Fault Tolerance -- The system continues producing results even if individual servers or data centers fail to report, with clear visibility into data completeness.

What Interviewers Focus On

Based on real interview experiences, these are the areas interviewers probe most deeply:

1. Hierarchical Aggregation Architecture

Finding a global max across hundreds of thousands of servers requires a scalable aggregation topology. Interviewers want to see how you avoid making every server report to a single aggregator. Hints to consider:

Think about a tree-structured aggregation: each server computes its local top-K per window, reports to a per-rack or per-cluster aggregator, which merges and forwards to a per-datacenter aggregator, and finally to a global aggregator.
Consider why max (or top-K) is a particularly friendly aggregation — it is associative and commutative, meaning partial results can be merged in any order without affecting correctness.
Evaluate the trade-off between more aggregation levels (less data to transmit at each hop) and more levels of latency in the pipeline.
Think about how you size K at each level — you only need top-1 for the slowest query, but top-K at intermediate levels provides robustness if late-arriving data shifts the ranking.

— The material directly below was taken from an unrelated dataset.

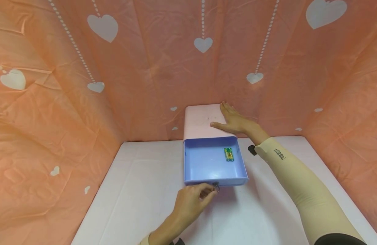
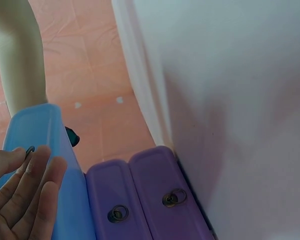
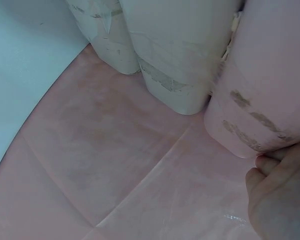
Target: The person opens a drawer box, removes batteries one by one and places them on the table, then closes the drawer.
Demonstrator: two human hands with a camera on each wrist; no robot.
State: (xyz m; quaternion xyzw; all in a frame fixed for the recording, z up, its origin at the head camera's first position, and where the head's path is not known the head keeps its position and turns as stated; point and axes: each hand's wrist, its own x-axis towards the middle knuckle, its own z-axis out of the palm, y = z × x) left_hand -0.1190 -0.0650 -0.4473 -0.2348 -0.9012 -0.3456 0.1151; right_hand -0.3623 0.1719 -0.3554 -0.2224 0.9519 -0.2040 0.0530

2. Event-Time Windowing and Late Data

Queries arrive at aggregators with varying delays. Interviewers probe how you handle the gap between when a query executes and when its telemetry reaches the aggregator. Hints to consider:

Consider using event-time (the timestamp when the query was processed) rather than processing-time (when the aggregator receives the record) for window assignment.
Think about watermarks — a signal that indicates "all data before time T has likely arrived" — and how you advance them in a multi-source pipeline.
Evaluate what you do when a late record arrives after the window has closed — do you recompute, issue a correction, or drop it with a staleness counter?
Consider how clock skew between servers affects window boundaries and what level of NTP synchronization you can assume.